Она поставила на плиту большую сковороду и как человек, долго
— Когда семья ПОЛНАЯ была, я на этой сковороде жарила. А когда остались одни с Толиком, все по привычке на большую семью готовила. Нажарю, сяду перед сковородой и плачу. Всех вспомню. И Мишу, и Таню, и Федю. Была бы работа, разве б Федя уехал? Может быть, все еще образуется, все наладится. Вернутся — а дом цел.
— Может быть, и образуется, — мрачно сказал Грач.
Баба Вера зажгла керосинку, и ее грустный свет вырвал из сумерек пожилого зеленоглазого человека, совершенно лысого и безбородого, с лицом пятилетнего ребенка. Он сидел в углу, закутанный в шаль, и сосредоточенно крутил кубик Рубика.
— Как жизнь, Толик? — бодро приветствовал его Грач.
Толик не ответил, ниже нагнул голову и еще быстрее стал вращать игрушку.

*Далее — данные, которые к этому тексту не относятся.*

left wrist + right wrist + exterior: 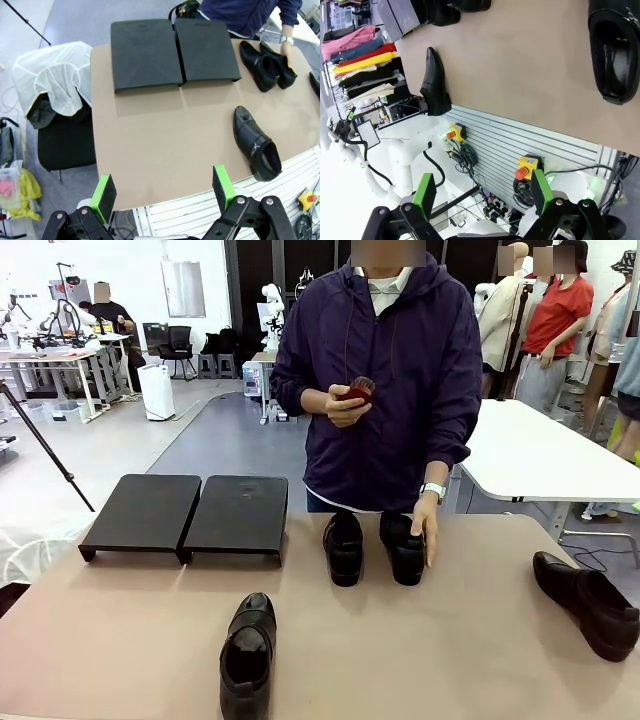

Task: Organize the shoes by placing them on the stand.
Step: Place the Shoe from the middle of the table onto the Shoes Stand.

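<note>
**Shoes (343, 547) on table, off the stand**

Four, glossy black leather, rounded toes, low heels, all resting on the matte tan table (430, 670).
Pair (403, 548) side by side at the far edge, with the person's hand (428, 530) laid against the outer one.
Near shoe (247, 655) alone toward the robot's side, toe pointing away, strap across the vamp, dark opening upward.
Fourth shoe (590, 602) at the right edge, lying at an angle.
Stand (185, 515): two flat rectangular panels, matte black, slanted, side by side on short legs, far left, left of the pair.
Left gripper (164, 192) spread wide, high over the near edge, nothing between the green pads.
Right gripper (482, 194) equally wide, off the table's edge, nothing held.
</note>
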`<move>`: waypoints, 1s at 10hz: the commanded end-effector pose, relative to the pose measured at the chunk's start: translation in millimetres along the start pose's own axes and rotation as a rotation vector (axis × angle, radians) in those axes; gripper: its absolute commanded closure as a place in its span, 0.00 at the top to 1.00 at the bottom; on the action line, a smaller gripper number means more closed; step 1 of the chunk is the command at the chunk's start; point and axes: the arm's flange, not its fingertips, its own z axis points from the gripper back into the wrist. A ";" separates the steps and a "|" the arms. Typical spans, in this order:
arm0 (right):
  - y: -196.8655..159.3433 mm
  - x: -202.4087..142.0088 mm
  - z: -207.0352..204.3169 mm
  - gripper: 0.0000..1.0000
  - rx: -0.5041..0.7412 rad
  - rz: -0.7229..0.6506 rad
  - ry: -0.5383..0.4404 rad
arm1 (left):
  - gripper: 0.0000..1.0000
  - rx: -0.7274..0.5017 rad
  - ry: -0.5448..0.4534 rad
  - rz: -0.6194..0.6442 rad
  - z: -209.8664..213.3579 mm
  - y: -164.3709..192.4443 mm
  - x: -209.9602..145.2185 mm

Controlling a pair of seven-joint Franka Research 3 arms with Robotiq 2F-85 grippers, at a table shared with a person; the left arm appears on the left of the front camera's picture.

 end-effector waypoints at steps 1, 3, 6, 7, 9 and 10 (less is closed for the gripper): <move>1.6 -0.7 5.9 1.00 -0.012 -0.011 0.013 | 1.00 0.004 0.001 0.003 -0.7 -0.8 -0.5; 1.6 -0.7 5.9 1.00 -0.012 -0.011 0.013 | 1.00 0.004 0.001 0.003 -0.7 -0.8 -0.5; 1.6 -0.7 5.9 1.00 -0.012 -0.011 0.013 | 1.00 0.004 0.001 0.003 -0.7 -0.8 -0.5; 1.6 -0.7 5.9 1.00 -0.012 -0.011 0.013 | 1.00 0.004 0.001 0.003 -0.7 -0.8 -0.5; 1.6 -0.7 5.9 1.00 -0.012 -0.011 0.013 | 1.00 0.051 0.118 0.093 -17.4 -45.2 10.9; 1.6 -0.7 5.9 1.00 -0.012 -0.011 0.013 | 1.00 0.032 0.181 0.234 -42.0 -102.9 18.8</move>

— Толик у нас молодец, — похвалил его Грач. — Толик у нас настойчивый. Толик у нас упорный. Десятый год крутит кубик. Крути, крути, может быть, что и получится.
— Одна у него забава, — вздохнула баба Вера. — Вот так весь день сидит в уголку тихонечко, крутит свой кубик. Да и в темноте крутит. Помру, что с ним-то будет?

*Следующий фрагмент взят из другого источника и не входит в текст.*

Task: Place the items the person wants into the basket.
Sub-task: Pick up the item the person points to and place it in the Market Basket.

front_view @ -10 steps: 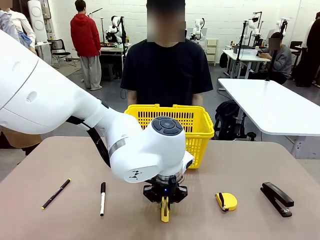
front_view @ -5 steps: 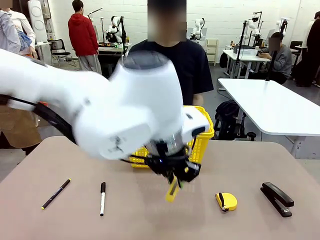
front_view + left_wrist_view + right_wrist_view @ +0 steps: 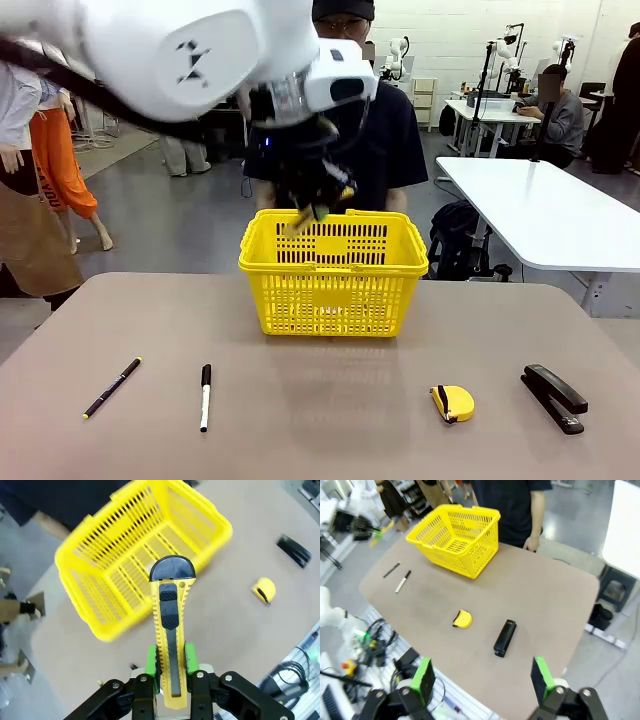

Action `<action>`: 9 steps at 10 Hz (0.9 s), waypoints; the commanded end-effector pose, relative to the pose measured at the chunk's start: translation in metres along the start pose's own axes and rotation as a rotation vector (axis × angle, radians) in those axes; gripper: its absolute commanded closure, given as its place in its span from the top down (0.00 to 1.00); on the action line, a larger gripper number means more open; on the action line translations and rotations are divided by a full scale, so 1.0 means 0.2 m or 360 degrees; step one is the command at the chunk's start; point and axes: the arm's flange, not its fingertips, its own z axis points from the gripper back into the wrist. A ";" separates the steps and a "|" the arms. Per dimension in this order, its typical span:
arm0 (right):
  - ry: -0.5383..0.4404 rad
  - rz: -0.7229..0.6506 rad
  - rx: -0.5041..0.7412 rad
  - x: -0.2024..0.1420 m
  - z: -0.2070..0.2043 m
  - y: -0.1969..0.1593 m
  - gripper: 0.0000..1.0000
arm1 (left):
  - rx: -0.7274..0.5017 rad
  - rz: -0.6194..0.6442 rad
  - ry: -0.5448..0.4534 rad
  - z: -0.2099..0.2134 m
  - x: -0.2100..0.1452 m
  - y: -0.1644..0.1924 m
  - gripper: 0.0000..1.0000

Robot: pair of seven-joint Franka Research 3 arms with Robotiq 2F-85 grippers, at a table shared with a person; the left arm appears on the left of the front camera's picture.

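My left gripper (image 3: 312, 200) hangs high above the yellow basket (image 3: 335, 270), shut on the yellow-and-black utility knife (image 3: 299, 222). In the left wrist view the knife (image 3: 170, 620) stands clamped between the green pads of that gripper (image 3: 170, 657), with the basket (image 3: 135, 575) open below it. The yellow tape measure (image 3: 452, 402) and the black stapler (image 3: 553, 396) lie at the front right of the table. The person (image 3: 335, 140) stands behind the basket. My right gripper (image 3: 482, 677) is open, high over the table's corner, far from the tape measure (image 3: 463, 619) and stapler (image 3: 504, 637).
A thin black pen (image 3: 112, 387) and a white marker (image 3: 205, 396) lie at the front left of the brown table (image 3: 320, 420). Another white table (image 3: 550, 210) stands at the right beyond it.
My left arm has lifted the knife off the table's front middle and carried it up and back over the basket. The other tools have not moved.
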 end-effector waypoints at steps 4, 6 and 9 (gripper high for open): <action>-0.0034 0.0021 0.0005 0.00 -0.02 0.00 1.00 | 0.0069 -0.0108 0.0170 -0.42 0.46 0.22 0.00; -0.0034 0.0021 0.0005 0.00 -0.02 0.00 1.00 | 0.0082 -0.0089 0.0304 -0.56 0.43 0.29 0.00; -0.0034 0.0021 0.0005 0.00 -0.02 0.00 1.00 | 0.0054 -0.0081 0.0243 -0.58 0.40 0.28 0.00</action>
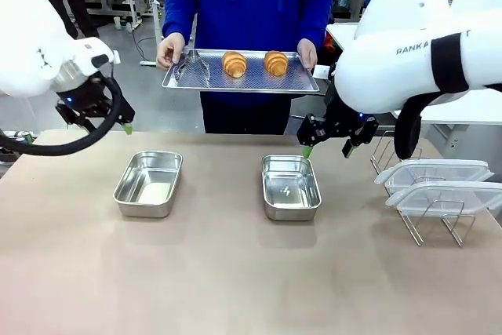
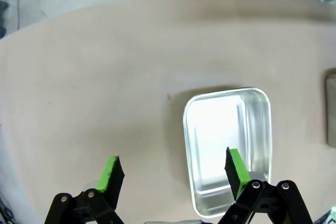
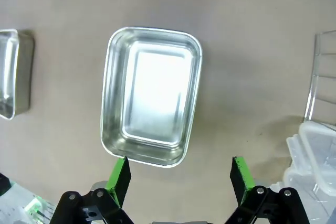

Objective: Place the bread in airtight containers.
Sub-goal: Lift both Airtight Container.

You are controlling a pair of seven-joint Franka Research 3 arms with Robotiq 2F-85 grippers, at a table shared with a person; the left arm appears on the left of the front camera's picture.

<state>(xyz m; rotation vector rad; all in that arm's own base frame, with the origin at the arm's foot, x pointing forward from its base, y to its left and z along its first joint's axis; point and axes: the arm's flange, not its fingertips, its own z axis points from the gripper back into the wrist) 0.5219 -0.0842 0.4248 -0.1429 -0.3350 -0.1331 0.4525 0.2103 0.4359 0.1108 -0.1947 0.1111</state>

— А не помирай, — посоветовал Грач, убавляя фитиль в керосиновой лампе, — ты, баба Вера, на радостях весь керосин на нас сожжешь.
Трещали дрова в печи. Буран бил мягкой лапой в окно. Суетилась у плиты старушка, рассказывая метельным гостям истории из своей жизни. И каждая история была веселее предыдущей. В плохо протопленной избе она ходила в пимах, дошке и шали. Но по мере того, как становилось теплее, потихоньку снимала верхнюю одежду.

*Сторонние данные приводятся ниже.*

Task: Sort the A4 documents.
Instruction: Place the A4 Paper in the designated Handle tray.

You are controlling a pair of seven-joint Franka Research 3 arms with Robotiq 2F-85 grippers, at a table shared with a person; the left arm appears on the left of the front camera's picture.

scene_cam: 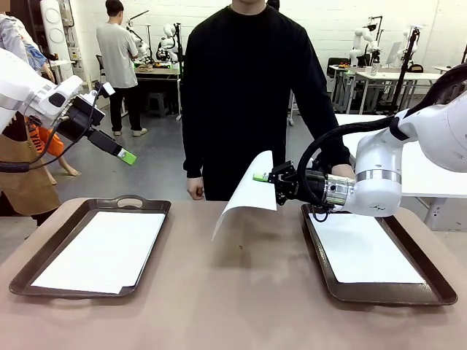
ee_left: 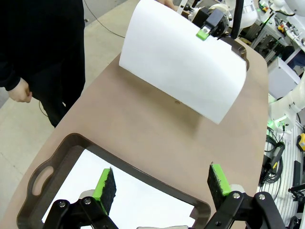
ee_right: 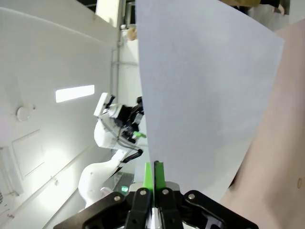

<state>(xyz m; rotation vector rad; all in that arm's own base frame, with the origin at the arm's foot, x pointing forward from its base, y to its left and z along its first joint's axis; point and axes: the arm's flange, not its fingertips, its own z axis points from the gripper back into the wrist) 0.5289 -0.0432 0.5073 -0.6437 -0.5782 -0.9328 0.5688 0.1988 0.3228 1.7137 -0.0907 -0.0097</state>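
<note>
Right gripper [scene_cam: 264, 177] jaws pinching sheet [scene_cam: 248, 191], left gripper [ee_left: 162, 189] wide

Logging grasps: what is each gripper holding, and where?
Right gripper pinches one A4 sheet by its edge; left gripper is open, holding nothing.

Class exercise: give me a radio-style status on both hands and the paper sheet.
Right hand shut on paper sheet, held above table centre. Left hand open, over left tray. Nothing blocking between trays.

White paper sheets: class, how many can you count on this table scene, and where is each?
3: one sheet in the left tray, one in the right tray, one pinched by the right tool. Stacked sheets may hide beneath.
</note>
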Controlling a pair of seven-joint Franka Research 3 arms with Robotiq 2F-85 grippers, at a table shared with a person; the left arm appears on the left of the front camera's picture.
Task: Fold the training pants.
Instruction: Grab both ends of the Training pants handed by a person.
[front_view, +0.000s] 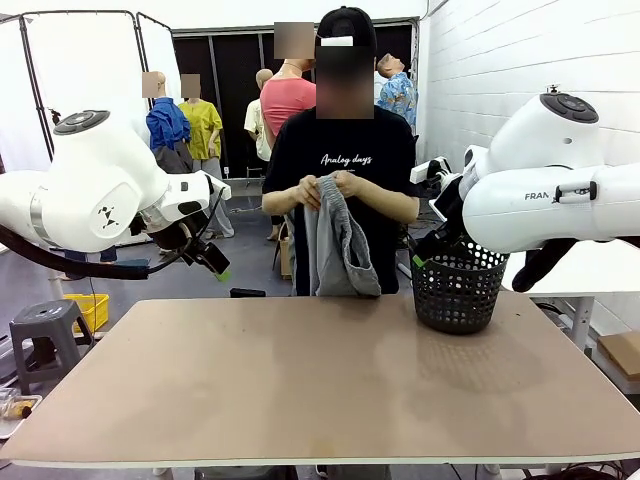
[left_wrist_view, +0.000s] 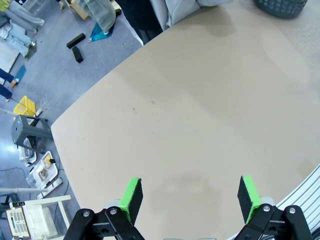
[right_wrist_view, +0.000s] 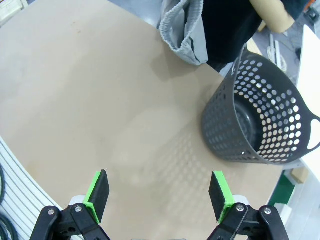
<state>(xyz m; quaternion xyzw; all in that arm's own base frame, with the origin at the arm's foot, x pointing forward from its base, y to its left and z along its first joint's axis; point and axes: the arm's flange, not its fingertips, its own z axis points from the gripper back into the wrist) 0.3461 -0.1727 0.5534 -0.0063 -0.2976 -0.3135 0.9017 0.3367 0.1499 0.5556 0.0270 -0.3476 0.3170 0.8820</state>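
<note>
The light grey training pants (front_view: 336, 245) hang from both hands of the person standing at the table's far edge, bunched at the waistband near chest height. Their lower end shows in the right wrist view (right_wrist_view: 184, 27) and the left wrist view (left_wrist_view: 172, 9). My left gripper (front_view: 210, 258) is raised above the table's left side, open and empty (left_wrist_view: 189, 196). High at the right, just behind the basket, my right gripper (front_view: 428, 250) is also open with nothing between its green pads (right_wrist_view: 159, 192).
A black mesh basket (front_view: 458, 288) stands at the table's far right (right_wrist_view: 260, 125), empty inside. The brown tabletop (front_view: 320, 370) is bare. A grey stool (front_view: 45, 335) and a yellow bin (front_view: 88, 305) sit on the floor to the left.
</note>
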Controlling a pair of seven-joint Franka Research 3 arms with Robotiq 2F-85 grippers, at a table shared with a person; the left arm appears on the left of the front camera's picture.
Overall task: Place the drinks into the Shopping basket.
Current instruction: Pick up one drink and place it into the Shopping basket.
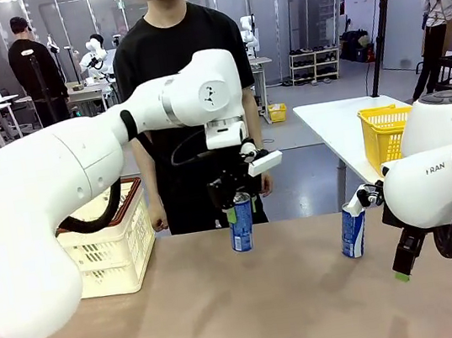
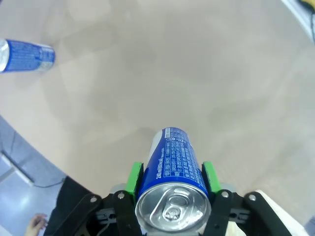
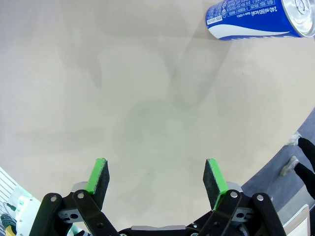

— А где же дед Иванов, старый самогонщик, — спросил Яшка, бодро потирая руки. — Я ж ему зимнюю блесну и мормышки привез. Обмыть бы надо.
— Помер, добрая душа. Две недели как помер, — пригорюнилась баба Вера.
— Схоронили, значит, деда Иванова, не половит больше окуней на новую мормышку, — опечалился Грач. — Пропала деревня — выпить не с кем.
— Да как же схоронишь по таким морозам? Нас здесь и осталось — три старухи да две калеки. Могилу вырыть некому. Лежит дед в своей хате до тепла.
Тихо и пусто стало в душе и доме. Будто всего и осталось на Земле людей, что Грач, Руслан, убогий Толик со своим кубиком-рубиком, баба Вера да покойный дед Иванов. Где-то далеко-далеко были свет, тепло, газеты и телевидение, над ночной метелью кружили спутники, но отсюда, из забытой деревни, все это воспринималось как нечто, не относящееся к делу. Виртуальной реальностью. Оставалась лишь философия существования. Тихая борьба покорных, терпеливых людей за жизнь.
— Вот, баба Вера, из Алма-Аты, — протянул Руслан последний апорт, который намеревался съесть на морозе у лунки.
Старушка взяла в слабые руки румяное, крупное яблоко с далекого юга.
— Надо же, — сказала она, любуясь этим чудом, — зимой — и яблоко. Такую красоту и есть жалко. Посмотри-ка, сынок.
Толик забеспокоился, не зная, как взять яблоко, не выпуская из рук кубик. Баба Вера помогла ему разобраться в этой неразрешимой задаче. Обнаружив в руках яблоко, он принялся сосредоточенно вертеть его.